Kubernetes: Networking with the UDM
While dicking around with things earlier today, I noticed that a couple of services were reporting an unusual source IP address for various requests. I was lazy and didn’t set up the X-forwarded-for
stuff, so I wasn’t expecting a useful IP, but more concerning was it looked like everything was coming from the router.
After misunderstanding the issue and getting sidetracked checking how to configure MetalLB to use externalTrafficPolicy: Local
(it was already configured so), I noticed that it was actually coming from the router instead and set about checking that.
There were two problems here, both Unifi’s fault (or possibly mine for the dodgy way things are configured, but it was definitely a violation of POLA). First of all, when you configure a port-forward in a Unifi UDM, even though you can pick “WAN”, “WAN2”, or “Both” - it applies to all goddamn interfaces including the LAN and all VLANs, VPNs, etc. I have no idea why this is, but the end result meant that my internal traffic was being handled by iptables instead of just forwarded onwards like it should have been.
Second, and perhaps more worrisome… if you specify a target for the port forward that Unifi doesn’t know about, it turns on “IP Masquerade” (ie, NAT). Even though the underlying Linux knows how to reach it because I run FRR, Unifi knows best and masquerade it is. I confirmed this behaviour by adding a port forward to a machine that Unifi does know about, and there’s no ipmasq. I’m guessing this happens because Unifi assumes that the network is off in WAN-land, and isn’t aware that FRR is actually sending it back out on the LAN via an injected route. I tried various attempts at resolving this by adding a new network on the LAN, but nothing worked.
In the end, since I’m using the on_boot
scripts, I just yanked the port forward, added an “allow” rule to the firewall, and made a boot script to inject a port forward rule for me. Upon a cursory check it doesn’t look like updates to the firewall clobber it, but worst case scenario it’ll come up on a reboot and I can manually trigger it.
Anyway, in the process of this, I’d originally tried adding a static route - since all traffic goes through Traefik, and Traefik is pinned to a specific host that runs the most bandwidth-intensive services for right now, I thought this was a liveable compromise. It didn’t fix the issue, so I unwound it and let FRR handle it again anyway, but it got me thinking more about this, in particular that I could run multiple replicas of Traefik on various nodes, then do ECMP to balance traffic amongst them.
MetalLB famously doesn’t support OSPF yet (and may never), however one suggestion I saw that seems trivially doable for me is to put FRR on each of the nodes, have MetalLB’s speaker speak to it via BGP, then have it speak to the UDM-SE via OSPF.

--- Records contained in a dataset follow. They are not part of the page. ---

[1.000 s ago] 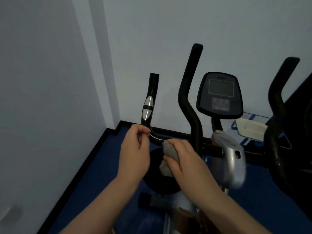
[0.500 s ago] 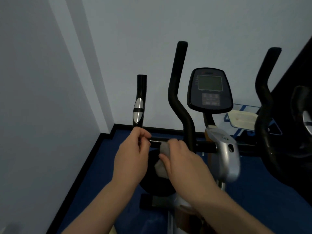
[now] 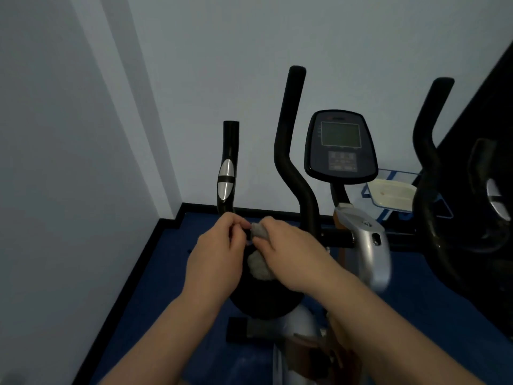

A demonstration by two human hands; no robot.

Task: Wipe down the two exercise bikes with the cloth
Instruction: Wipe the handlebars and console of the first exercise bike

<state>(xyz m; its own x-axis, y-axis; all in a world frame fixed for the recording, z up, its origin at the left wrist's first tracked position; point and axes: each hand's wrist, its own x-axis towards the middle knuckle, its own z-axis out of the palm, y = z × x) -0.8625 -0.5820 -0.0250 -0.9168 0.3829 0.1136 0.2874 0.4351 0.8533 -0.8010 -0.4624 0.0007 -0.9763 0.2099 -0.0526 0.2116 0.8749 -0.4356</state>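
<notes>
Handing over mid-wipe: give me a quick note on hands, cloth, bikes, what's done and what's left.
Left hand: grips the lower bend of the short left handlebar.
Right hand: holds the grey cloth against the crossbar beside it.
Near bike: console stands to the right of the hands.
Second bike: at the right edge, apart from both hands.
Done: cannot tell which parts are wiped.
Left: probably the tall handlebars, console, second bike.

left hand [image 3: 215, 255]: fingers curled round the black handlebar [image 3: 228, 168] at its lower bend
right hand [image 3: 288, 252]: grips the grey cloth [image 3: 258, 263], pressing it on the bar just right of the left hand
console [image 3: 341, 147]: dark, screen off, far right of the hands
second bike [image 3: 455, 218]: right edge, blurred, probably another handlebar
floor [image 3: 155, 273]: blue
</notes>
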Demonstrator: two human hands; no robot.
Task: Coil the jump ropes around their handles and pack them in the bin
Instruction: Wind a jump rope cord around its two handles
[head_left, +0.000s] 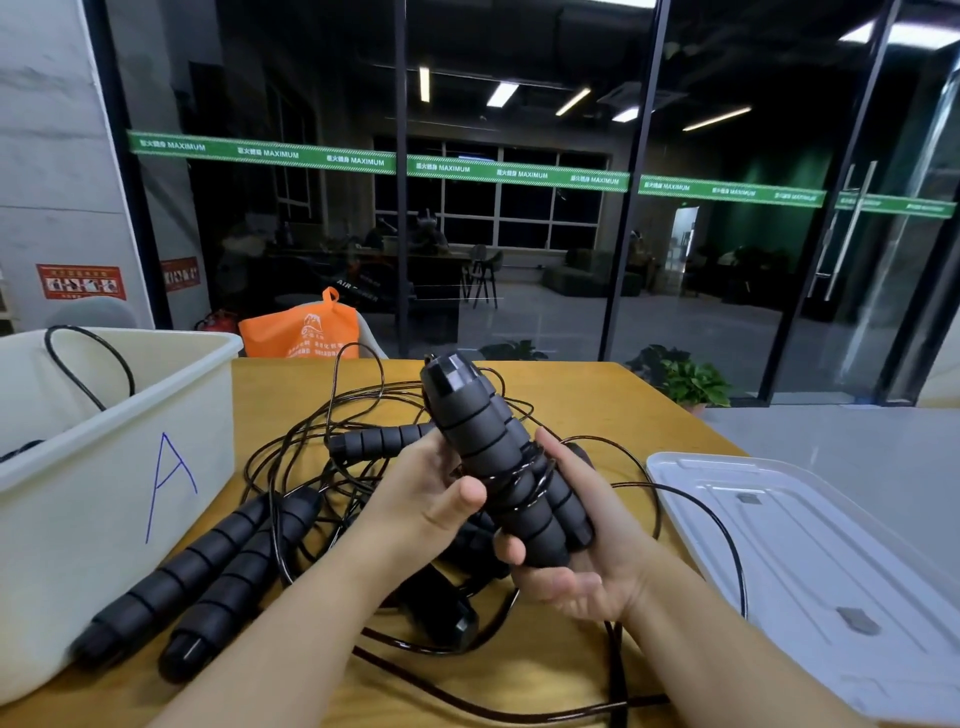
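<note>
while the white bin (78, 467), marked with a blue letter, sits left of the held handles (498, 467), the wooden table (597, 405) carries a tangle of thin glossy black cord (311, 441) behind and below them. further ribbed foam handles (208, 577) lie between the bin and the held pair. left hand (431, 499) and right hand (582, 551) both curl round the held handles, a few turns of cord already on. judgement: keep turns tight, adjacent, cord under tension.
</note>
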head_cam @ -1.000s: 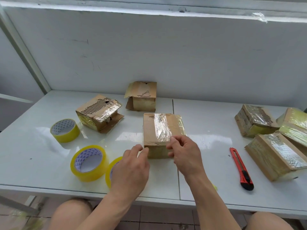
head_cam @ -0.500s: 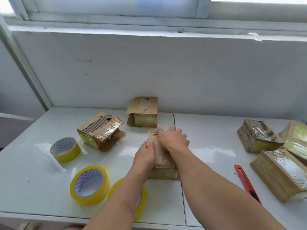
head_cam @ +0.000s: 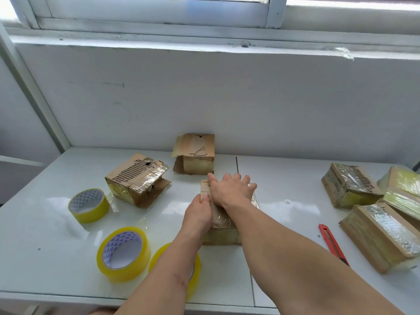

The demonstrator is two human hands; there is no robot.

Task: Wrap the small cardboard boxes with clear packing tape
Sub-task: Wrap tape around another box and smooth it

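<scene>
We see the box being worked on [head_cam: 223, 233] mid-counter, mostly hidden under both hands; only its left top edge, a taped strip and the near face show. Right hand [head_cam: 229, 192] lies flat on top, fingers spread and straight, pressing down; we can't see the tape under the palm. Left hand [head_cam: 198, 214] sits against the box's left side, thumb on the top edge; the rest of its grip is hidden behind the hand, so we can't tell how the fingers lie.

Third tape roll [head_cam: 193, 269] is largely covered by the left forearm, only its yellow rim shows. Two other rolls are in full view: one near-left [head_cam: 123, 253], one further left [head_cam: 89, 206]. Red utility knife [head_cam: 333, 245] is partly cut by the right forearm; blade state not readable.

Torn box [head_cam: 137, 178] sits left of the hands, flap open toward the near side. Another open box [head_cam: 195, 153] stands against the back wall [head_cam: 204, 98], just beyond the right fingertips. Wrapped boxes [head_cam: 381, 235] stack at the right, the outermost cut off by the frame edge.

Counter [head_cam: 45, 235] near edge runs just below the rolls. Bare counter shows between the worked box and the right stack, and left of the far roll. Seam in the counter runs under the right arm.
</scene>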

Alas, this is not to be, because the UDM-SE doesn’t have ECMP enabled:
root@Dreamy-Boi:~# zgrep CONFIG_IP_ROUTE_MULTIPATH /proc/config.gz
# CONFIG_IP_ROUTE_MULTIPATH is not set
Though the idea may still be reasonable for another reason: if each of the nodes has it’s own FRR daemon, then it’ll have immediate routes to the load balancer IPs. That means if for some reason a service connects out to the load balancer IP, instead of it going all the way out to the router and bouncing back, it’ll just hop right over. Do I have any services configured this way? I don’t believe so - the only culprit that comes to mind is Tailscale in an LXD container, and it currently works but is used so infrequently that frankly who gives a shit.

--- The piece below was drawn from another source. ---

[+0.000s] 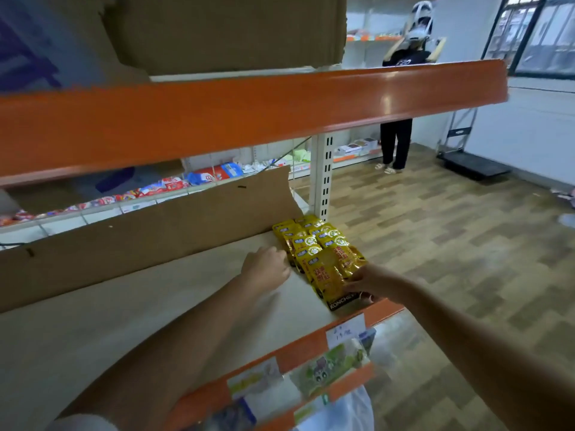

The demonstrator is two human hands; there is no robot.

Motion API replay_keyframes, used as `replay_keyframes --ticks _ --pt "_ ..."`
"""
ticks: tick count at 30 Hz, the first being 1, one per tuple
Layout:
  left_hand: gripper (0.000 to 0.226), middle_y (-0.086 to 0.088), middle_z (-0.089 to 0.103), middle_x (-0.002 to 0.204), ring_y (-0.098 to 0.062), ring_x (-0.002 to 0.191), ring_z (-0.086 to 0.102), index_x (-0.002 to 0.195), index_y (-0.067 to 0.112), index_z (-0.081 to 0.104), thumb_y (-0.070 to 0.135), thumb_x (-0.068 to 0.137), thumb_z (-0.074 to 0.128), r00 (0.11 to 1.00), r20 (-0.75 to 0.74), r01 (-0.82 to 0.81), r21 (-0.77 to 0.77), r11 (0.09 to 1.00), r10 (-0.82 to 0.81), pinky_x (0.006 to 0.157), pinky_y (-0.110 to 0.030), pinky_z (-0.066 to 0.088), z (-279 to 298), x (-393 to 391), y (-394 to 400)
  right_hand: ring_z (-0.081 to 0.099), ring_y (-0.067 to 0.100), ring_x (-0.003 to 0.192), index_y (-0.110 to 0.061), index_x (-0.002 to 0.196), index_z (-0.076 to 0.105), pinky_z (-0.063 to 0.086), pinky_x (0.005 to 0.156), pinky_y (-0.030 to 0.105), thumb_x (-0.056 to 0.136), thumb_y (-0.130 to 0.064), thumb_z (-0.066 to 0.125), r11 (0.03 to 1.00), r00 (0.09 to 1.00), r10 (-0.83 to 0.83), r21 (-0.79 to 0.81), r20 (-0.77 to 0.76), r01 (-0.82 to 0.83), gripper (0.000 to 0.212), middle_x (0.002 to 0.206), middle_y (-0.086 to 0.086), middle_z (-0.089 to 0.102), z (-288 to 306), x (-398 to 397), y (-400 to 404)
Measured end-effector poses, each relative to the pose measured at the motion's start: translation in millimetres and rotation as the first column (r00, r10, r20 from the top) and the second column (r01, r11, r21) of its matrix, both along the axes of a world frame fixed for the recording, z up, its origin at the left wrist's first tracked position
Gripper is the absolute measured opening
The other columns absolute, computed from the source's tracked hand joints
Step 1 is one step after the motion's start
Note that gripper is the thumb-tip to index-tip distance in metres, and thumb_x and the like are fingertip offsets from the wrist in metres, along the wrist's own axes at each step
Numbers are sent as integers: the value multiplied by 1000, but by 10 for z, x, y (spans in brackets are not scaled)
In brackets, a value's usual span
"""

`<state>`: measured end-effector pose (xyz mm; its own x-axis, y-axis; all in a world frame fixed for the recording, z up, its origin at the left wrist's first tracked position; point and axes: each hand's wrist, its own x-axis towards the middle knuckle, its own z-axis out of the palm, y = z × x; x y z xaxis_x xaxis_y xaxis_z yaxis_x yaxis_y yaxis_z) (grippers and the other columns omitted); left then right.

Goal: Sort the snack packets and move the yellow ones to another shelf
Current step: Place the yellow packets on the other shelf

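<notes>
Reaching onto the cardboard-lined shelf (130, 306), both bare arms meet at a cluster of yellow snack packets (314, 241) stacked at its right end, just in front of the white slotted upright (323, 175). The right hand (370, 283) grips the nearest yellow packet (334, 275) at its lower right corner, fingers curled over the foil; this packet lies on top of the front of the cluster and its bottom edge reaches the shelf's orange front lip (385, 309). A black band along that bottom edge carries white capitals reading "KONCHE", the rest hidden under the fingers; red characters on the yellow face are too blurred to read. The left hand (266, 269) rests on the cardboard with its fingers curled, knuckles touching the left side of the cluster; I cannot tell whether it pinches a packet. A white handwritten tag (345, 329) hangs on the front lip below the packets, its figures illegible, beside a few blurred printed cards. A cardboard flap (155, 225) stands up along the back of the shelf, and the orange beam (249, 116) of the shelf above crosses overhead, leaving a low gap. To the left of the packets the cardboard lies bare; to the right the shelf ends at open wood-pattern floor (435, 231). Red and blue packets (174, 185) fill a farther shelf behind, and another person (396, 141) stands well apart.
</notes>
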<state>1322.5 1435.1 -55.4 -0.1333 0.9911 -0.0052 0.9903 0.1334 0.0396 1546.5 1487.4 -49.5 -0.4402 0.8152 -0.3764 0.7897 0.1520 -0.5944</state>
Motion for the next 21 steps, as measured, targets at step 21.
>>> replay_keyframes --ticks 21 --pt "38 -8 52 126 -26 120 46 126 16 53 35 96 39 993 -103 -51 -23 998 48 95 -36 38 73 112 -191 47 6 36 -11 60 49 38 37 13 92 -34 56 945 883 191 162 428 -283 40 52 0 51 121 -183 82"
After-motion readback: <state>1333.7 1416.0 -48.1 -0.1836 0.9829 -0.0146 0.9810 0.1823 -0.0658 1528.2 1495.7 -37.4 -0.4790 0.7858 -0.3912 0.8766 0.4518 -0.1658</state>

Anyway, back to the issue at hand - I’m glad I solved this, because it turns out in the roughly two months since we switched over to the UDM, exactly none of my Traefik middlewares that only allow LAN access to things like HomeAssistant worked, because the router was NATing, everything looked like LAN access. So if someone forged DNS entries for ha.fwaggle.org
and my home IP, they’d have access to the service (still need auth, but still). That’s terribly annoying.
Secondly, now that I have real working X-forwarded-for
on all services, I think this may have warded off one or two rate-limiting issues with our home-hosted Mastodon service.